---------- Forwarded message ----------
From: Matt Mackall <m...@selenic.com>
Date: Thu, Mar 27, 2008 at 12:09 PM
Subject: Re: mercurial --> plain text --> mercurial
To: didier deshommes <dfde...@gmail.com>
Cc: merc...@selenic.com
On Thu, 2008-03-27 at 14:24 +0000, didier deshommes wrote:
> Hi everyone,
> Sage (http://www.sagemath.org/) uses hg for its source control and recently a
> question has come up about the possibility of doing the following:
>
> (1) export everything in the .hg repo to something (perhaps a ton of
> stuff) in plain text format,
> (2) delete .hg/ directory
> (3) do something that recovers the .hg/ directory from the output of (1).

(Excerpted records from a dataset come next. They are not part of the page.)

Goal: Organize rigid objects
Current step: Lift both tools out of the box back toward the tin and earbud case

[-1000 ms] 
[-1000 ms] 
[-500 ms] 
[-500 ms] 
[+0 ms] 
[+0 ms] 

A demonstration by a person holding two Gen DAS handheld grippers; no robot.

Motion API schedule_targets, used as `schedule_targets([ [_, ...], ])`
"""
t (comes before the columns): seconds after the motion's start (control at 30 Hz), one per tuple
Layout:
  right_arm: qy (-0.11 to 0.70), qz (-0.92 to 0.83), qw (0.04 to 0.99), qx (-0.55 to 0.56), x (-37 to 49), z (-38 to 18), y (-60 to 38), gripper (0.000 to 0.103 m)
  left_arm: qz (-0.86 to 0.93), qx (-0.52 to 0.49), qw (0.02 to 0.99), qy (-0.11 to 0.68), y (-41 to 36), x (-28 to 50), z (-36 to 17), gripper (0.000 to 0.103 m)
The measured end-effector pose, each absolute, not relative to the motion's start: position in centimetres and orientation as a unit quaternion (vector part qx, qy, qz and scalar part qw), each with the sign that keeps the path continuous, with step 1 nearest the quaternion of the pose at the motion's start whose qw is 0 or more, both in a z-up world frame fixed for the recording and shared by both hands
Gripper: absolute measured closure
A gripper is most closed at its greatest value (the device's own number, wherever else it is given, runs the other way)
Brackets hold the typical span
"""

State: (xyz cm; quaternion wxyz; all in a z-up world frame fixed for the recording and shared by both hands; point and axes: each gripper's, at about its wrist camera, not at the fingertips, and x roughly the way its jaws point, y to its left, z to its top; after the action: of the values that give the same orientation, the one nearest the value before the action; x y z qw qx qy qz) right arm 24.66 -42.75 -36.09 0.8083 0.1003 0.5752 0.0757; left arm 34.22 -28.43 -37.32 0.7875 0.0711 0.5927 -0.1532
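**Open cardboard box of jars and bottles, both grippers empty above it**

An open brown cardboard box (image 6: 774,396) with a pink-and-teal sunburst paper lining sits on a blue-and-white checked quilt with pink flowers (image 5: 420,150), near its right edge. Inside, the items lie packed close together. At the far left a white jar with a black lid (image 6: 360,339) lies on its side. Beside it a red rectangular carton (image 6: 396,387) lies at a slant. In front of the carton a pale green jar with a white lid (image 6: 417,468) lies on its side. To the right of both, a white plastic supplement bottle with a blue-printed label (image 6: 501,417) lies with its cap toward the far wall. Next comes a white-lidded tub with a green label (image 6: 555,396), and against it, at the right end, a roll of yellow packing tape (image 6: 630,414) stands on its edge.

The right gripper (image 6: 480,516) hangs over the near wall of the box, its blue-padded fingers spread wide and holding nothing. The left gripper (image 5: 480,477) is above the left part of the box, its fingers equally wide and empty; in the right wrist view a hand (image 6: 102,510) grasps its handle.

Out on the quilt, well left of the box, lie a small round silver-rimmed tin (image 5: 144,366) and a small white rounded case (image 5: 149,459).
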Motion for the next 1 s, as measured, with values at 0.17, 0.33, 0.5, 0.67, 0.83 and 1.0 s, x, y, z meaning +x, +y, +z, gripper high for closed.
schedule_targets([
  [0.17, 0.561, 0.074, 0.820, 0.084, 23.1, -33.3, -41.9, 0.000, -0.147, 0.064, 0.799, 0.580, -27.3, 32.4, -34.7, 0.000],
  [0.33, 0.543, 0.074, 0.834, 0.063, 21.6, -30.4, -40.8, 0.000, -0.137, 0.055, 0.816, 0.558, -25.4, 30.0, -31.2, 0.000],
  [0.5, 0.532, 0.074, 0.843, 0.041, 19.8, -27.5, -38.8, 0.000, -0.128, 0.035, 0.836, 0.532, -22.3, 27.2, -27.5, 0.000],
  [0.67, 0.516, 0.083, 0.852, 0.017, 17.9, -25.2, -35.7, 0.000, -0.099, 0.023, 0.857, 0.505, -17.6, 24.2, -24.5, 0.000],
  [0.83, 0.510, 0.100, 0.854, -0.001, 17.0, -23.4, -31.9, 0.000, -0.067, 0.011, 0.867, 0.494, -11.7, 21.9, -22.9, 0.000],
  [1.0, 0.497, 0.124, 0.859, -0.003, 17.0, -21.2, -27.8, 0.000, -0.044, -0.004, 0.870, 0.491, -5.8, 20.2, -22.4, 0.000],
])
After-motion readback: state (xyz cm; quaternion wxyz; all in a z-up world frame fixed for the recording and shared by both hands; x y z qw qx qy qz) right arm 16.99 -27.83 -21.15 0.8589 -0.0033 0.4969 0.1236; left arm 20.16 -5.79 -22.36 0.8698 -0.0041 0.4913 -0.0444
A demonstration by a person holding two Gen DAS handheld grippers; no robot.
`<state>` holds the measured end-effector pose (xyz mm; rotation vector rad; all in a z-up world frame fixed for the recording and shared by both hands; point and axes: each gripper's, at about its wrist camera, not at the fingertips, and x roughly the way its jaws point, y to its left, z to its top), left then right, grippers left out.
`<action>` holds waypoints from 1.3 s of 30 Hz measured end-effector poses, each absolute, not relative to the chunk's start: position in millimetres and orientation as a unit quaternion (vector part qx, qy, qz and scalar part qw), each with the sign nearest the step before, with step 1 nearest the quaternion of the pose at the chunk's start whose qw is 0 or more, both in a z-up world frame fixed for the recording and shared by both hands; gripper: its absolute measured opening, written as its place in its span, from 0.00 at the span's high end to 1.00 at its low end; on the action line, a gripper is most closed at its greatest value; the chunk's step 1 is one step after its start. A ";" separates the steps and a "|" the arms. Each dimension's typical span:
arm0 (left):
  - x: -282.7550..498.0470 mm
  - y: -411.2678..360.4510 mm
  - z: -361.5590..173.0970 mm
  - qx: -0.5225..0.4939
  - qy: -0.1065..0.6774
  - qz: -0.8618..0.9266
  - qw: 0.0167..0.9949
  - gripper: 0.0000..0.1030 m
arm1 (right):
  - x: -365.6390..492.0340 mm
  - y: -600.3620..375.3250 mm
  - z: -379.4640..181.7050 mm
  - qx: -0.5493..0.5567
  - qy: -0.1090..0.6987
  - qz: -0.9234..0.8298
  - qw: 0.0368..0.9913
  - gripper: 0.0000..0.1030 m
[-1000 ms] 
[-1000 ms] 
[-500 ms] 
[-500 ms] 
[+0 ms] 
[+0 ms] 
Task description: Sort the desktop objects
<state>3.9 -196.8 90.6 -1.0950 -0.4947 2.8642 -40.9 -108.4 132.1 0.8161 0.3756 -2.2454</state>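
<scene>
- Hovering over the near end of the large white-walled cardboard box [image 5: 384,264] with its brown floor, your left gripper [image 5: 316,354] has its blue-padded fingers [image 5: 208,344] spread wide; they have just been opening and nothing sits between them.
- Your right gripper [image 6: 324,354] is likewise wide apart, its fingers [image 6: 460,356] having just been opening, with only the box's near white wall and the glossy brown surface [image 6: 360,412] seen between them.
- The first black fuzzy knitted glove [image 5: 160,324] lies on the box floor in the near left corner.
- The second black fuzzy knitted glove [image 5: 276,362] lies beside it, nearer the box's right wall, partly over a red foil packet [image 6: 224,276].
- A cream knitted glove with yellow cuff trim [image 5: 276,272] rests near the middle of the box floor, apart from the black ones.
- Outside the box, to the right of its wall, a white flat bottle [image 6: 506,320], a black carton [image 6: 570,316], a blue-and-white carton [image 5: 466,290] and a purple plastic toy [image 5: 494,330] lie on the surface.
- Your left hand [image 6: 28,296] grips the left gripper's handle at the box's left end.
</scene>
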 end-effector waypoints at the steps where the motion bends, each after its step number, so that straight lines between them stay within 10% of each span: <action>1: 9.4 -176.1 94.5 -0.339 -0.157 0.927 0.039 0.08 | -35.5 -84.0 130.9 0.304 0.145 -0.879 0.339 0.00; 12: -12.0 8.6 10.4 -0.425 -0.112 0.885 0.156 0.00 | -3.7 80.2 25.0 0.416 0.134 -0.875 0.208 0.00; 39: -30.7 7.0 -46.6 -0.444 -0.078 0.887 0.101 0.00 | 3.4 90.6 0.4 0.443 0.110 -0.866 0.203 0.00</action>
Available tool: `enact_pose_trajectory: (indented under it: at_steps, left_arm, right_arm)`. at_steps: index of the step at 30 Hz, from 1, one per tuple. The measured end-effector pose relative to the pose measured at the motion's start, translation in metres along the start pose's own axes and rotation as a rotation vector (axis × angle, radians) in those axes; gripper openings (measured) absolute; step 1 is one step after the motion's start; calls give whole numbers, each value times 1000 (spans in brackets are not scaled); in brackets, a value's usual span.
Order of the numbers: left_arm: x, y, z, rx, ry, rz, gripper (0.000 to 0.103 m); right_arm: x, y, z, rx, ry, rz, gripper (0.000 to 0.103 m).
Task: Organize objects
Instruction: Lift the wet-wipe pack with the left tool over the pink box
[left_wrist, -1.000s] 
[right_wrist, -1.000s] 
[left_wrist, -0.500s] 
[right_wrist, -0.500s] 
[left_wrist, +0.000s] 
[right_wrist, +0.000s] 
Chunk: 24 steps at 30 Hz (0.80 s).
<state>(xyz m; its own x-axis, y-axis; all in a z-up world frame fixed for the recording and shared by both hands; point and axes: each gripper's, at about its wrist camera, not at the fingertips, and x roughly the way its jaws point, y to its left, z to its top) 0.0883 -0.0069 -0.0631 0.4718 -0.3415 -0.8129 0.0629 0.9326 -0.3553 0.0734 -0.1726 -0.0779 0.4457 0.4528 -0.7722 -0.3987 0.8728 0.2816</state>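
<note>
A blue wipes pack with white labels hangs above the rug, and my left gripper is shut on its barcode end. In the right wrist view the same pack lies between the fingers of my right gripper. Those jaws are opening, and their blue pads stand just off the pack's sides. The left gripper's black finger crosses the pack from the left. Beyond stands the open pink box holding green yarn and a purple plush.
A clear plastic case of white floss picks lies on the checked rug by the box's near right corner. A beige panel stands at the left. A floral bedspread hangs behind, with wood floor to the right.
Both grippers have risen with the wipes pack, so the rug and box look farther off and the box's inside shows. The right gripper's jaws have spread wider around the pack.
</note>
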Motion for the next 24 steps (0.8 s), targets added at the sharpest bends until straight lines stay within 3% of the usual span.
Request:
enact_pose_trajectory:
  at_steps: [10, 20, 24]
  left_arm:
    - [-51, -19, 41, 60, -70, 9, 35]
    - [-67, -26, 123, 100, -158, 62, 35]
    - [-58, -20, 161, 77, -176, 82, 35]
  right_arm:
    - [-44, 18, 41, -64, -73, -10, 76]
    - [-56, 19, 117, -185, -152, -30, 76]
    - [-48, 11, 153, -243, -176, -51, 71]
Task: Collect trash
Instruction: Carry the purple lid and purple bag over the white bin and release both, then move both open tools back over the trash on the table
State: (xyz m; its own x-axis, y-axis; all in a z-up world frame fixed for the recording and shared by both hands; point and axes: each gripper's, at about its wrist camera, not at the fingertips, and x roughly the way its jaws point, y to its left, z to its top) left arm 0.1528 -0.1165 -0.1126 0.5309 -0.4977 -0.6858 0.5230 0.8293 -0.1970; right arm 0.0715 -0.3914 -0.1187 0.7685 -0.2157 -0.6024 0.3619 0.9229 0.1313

This will work for the export side:
#!/usr/bin/env python
import sys
from mercurial import revlog, node
for f in sys.argv[1:]:
r = revlog.revlog(open, f)
print "file:", f
for i in xrange(r.count()):
n = r.node(i)
p = r.parents(i)
d = r.revision(n)
print "node:", node.hex(n)
print "linkrev:", r.linkrev(n)
print "parents:", node.hex(p[0]), node.hex(p[1])
print "length:", len(d)
print "-start-"
print d
print "-end-"
Then you can do something like:
find .hg/store -name "*.i" | xargs ./dumprevlog > repo.dump
This will make a nice flat, uncompressed file with everything you need
to reconstruct a repo. But it'll be huge. The mercurial repo goes from
11MB to 435MB. Other projects will get -much- bigger; I've seen large
revlogs with compression ratios of > 1000:1.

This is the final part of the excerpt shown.